On Saturday, Farhadi said there could be some room for moderate members of the Taliban in a future government, but only those found innocent of crimes against Afghani citizens.

However, no group of former Taliban members allowed to participate in a future coalition government could use the name 'Taliban,' he said.

"We will never tolerate the participation of anybody by the name of the Taliban in any government," Farhadi told The Associated Press. He spoke on the side of a conference on global violence sponsored by the Interreligious and International Federation for World Peace.
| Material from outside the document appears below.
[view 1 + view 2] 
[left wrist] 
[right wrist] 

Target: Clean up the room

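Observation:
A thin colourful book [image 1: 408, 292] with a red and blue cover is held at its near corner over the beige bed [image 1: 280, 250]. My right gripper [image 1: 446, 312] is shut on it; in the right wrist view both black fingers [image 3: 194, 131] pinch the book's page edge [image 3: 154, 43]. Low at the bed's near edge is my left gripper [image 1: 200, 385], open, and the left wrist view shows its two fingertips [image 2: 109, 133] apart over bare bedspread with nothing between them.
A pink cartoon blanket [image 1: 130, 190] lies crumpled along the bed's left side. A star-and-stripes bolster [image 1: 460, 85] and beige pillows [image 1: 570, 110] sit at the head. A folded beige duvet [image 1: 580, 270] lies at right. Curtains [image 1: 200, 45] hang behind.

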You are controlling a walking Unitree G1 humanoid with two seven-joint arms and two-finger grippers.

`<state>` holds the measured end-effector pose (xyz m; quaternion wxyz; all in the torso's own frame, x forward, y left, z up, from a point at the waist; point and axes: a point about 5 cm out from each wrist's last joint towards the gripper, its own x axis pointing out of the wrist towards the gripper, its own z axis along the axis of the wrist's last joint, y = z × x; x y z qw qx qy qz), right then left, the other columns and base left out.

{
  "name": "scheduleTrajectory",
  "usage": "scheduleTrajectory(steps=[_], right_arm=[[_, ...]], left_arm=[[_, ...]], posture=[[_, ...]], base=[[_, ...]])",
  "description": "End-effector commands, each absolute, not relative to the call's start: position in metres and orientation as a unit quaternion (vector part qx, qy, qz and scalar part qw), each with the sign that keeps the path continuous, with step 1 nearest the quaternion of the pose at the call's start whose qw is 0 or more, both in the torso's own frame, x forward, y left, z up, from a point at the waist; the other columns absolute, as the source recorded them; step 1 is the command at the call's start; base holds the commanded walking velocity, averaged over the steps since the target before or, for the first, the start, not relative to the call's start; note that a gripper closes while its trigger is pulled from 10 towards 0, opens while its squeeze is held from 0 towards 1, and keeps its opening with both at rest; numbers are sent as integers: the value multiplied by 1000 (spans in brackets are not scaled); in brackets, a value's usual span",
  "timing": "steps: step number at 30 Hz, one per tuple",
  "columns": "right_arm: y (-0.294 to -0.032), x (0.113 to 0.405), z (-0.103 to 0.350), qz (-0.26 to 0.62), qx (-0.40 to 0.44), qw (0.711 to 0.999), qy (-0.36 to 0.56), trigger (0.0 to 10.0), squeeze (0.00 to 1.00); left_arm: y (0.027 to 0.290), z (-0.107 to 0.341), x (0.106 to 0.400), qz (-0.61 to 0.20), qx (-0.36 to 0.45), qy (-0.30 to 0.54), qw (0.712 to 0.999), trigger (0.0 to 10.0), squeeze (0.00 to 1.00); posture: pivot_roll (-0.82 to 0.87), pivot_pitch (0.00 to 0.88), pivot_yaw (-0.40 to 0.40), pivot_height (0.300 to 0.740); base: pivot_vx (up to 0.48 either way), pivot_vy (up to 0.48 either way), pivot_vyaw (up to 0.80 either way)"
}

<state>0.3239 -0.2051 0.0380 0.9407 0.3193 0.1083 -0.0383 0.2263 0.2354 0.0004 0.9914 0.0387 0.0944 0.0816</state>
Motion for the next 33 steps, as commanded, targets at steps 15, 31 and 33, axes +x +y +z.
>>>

If the Taliban, which is under attack by the United States, does fall, Farhadi said former members of the regime would have to enter a future Afghanistan government through elections. In addition, those members would have to be found not to have been responsible for Taliban-sponsored crimes.

He accused the fundamentalist government of genocide and severely curtailing the rights of women.

Farhadi predicted that there would be no remnants of the Taliban to exist after the current regime is toppled.

The ambassador also said Saturday that he supports a strong U.N. presence in Afghanistan to act as peacekeepers once the Taliban is removed. "What is needed in Afghanistan is the demilitarization of the cities. We need to have local police take care of each town," he said.

The U.N. could also help establish democratic institutions in Afghanistan and prepare the country for future elections, he said.

The ambassador said he foresees a broad-based, multiethnic coalition "representative of all Afghanistan. "There is no ethnic group in Afghanistan that holds an absolute majority," he noted.